**Instructions for the task**
Give every line of the data again, exactly.

**Data block**
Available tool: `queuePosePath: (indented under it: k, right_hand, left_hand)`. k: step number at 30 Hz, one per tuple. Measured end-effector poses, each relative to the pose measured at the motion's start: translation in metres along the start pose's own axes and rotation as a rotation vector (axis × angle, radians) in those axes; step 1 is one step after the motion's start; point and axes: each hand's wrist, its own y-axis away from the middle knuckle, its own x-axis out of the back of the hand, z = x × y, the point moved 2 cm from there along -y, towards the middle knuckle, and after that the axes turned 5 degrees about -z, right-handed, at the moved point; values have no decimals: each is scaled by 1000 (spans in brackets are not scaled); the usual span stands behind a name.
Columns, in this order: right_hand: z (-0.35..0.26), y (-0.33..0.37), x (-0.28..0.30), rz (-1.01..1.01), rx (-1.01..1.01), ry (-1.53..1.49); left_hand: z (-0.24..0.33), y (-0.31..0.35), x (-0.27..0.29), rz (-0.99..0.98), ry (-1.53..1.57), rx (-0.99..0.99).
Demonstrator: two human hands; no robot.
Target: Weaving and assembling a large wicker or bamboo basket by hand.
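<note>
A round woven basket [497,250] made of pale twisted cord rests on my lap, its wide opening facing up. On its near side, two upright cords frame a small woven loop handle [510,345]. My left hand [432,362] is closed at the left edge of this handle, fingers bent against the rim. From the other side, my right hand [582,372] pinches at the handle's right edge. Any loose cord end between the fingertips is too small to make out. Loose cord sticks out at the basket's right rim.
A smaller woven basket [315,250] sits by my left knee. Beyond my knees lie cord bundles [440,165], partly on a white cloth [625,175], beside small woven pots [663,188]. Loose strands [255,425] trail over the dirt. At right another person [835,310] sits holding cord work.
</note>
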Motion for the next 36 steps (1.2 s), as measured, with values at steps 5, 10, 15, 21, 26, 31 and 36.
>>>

**Task answer**
Available tool: `queuePosePath: (indented under it: k, right_hand, left_hand)`. k: step number at 30 Hz, one per tuple. Measured end-effector poses, each relative to the pose measured at the motion's start: translation in metres along the start pose's own axes and rotation as a rotation vector (axis × angle, radians) in those axes; step 1 is one step after the motion's start; point and axes: each hand's wrist, its own y-axis away from the middle knuckle, its own x-axis out of the back of the hand, z = x × y, the point moved 2 cm from there along -y, towards the middle knuckle, and after that the axes turned 5 degrees about -z, right-handed, at the moved point; values have no decimals: each is scaled by 1000 (spans in brackets are not scaled); the usual span stands behind a name.
Columns, in this order: right_hand: z (-0.35..0.26), y (-0.33..0.37), x (-0.28..0.30), rz (-1.01..1.01), rx (-1.01..1.01), ry (-1.53..1.49); left_hand: z (-0.24..0.33), y (-0.31..0.35), x (-0.27..0.29), rz (-0.99..0.98), ry (-1.53..1.57), rx (-0.99..0.99).
Demonstrator: two human hands; no robot.
Target: Weaving and assembling a large wicker or bamboo basket by hand.
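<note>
A round woven basket [497,250] made of pale twisted cord rests on my lap, its wide opening facing up. On its near side, two upright cords frame a small woven loop handle [510,345]. My left hand [432,362] is closed at the left edge of this handle, fingers bent against the rim. From the other side, my right hand [582,372] pinches at the handle's right edge. Any loose cord end between the fingertips is too small to make out. Loose cord sticks out at the basket's right rim.
A smaller woven basket [315,250] sits by my left knee. Beyond my knees lie cord bundles [440,165], partly on a white cloth [625,175], beside small woven pots [663,188]. Loose strands [255,425] trail over the dirt. At right another person [835,310] sits holding cord work.
</note>
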Motion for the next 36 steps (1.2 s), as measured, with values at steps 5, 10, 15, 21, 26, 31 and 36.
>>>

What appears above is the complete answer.